> [Try it]:
From first line to last, retype the data exactly.

> [The data]:
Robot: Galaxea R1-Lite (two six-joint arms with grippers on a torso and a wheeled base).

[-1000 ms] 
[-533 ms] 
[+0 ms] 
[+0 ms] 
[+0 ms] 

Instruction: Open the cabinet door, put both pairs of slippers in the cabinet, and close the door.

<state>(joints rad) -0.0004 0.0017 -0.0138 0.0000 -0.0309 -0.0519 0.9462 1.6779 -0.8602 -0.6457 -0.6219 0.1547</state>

> [The completed task]:
Robot: Galaxea R1-Lite (two six-joint arms with grippers on a torso and a wheeled base).

[-1000 ms] 
[-533 ms] 
[+0 ms] 
[+0 ms] 
[+0 ms] 

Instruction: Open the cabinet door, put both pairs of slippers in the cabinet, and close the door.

<state>(joints rad) -0.0004 0.0017 -0.0138 0.0000 -0.0309 -0.0519 0.9462 1.6779 -0.8602 -0.6457 -0.6219 0.1547</state>

The work is done, and the output is complete.